Using the material below, state how many of its lines contain the string "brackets", with no other words.
(Data begins)
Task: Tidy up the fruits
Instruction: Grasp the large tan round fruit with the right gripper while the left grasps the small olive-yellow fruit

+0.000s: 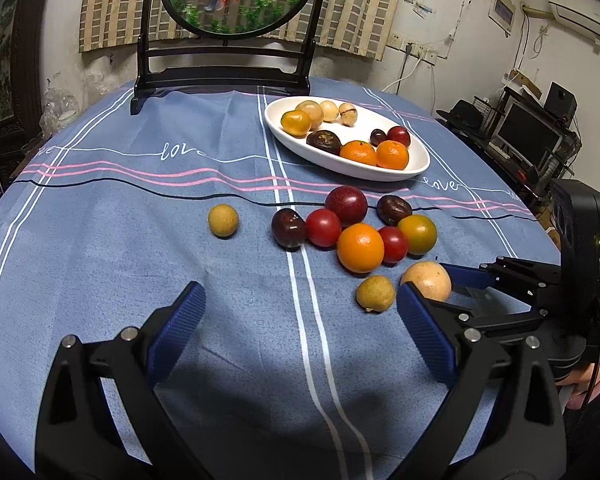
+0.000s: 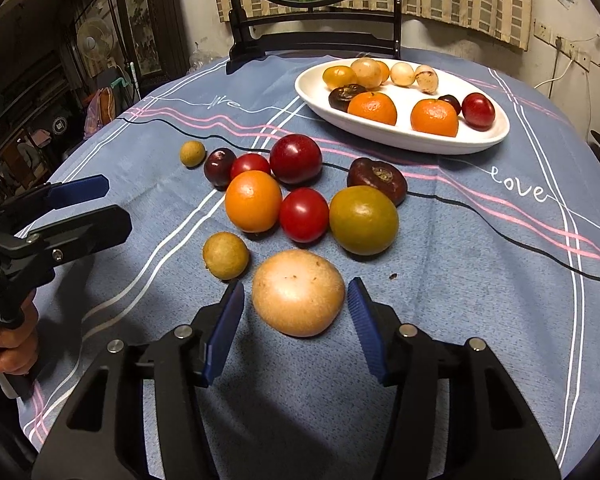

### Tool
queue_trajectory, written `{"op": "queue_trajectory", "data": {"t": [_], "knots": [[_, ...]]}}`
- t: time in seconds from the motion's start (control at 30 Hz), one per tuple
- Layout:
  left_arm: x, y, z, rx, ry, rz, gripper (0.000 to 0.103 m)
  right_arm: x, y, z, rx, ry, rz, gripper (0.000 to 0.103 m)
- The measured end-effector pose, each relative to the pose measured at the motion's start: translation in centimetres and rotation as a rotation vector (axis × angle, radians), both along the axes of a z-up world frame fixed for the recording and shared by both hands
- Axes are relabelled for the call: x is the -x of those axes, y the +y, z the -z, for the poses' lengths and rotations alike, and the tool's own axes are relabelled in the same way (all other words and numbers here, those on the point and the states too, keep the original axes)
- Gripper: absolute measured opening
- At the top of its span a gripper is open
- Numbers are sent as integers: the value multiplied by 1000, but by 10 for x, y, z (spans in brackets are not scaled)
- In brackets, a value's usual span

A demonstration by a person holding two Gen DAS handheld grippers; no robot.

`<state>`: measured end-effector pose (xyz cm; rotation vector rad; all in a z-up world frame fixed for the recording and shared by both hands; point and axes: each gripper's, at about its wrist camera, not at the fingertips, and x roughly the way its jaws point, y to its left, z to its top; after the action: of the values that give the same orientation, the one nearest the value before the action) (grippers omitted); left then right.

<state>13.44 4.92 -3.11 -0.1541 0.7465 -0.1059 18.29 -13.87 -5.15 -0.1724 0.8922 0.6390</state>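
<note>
Here the right gripper (image 2: 296, 316) straddles a pale tan fruit (image 2: 298, 293), round and faintly speckled, its ribbed blue pads (image 2: 228, 328) standing just off either side, apart and not pressing. The left gripper (image 1: 300, 332) hangs wide open over bare blue tablecloth (image 1: 120, 248), a woven fabric with white and pink stripes. Beyond the tan fruit lie a glossy orange (image 2: 253, 201), red tomatoes (image 2: 304, 215) and a small matte longan (image 2: 225, 255). The smooth white oval dish (image 2: 400, 140) farther back holds more fruit
</note>
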Motion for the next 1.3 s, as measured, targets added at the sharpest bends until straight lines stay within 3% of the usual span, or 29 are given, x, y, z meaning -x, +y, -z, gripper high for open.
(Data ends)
- _The answer_
2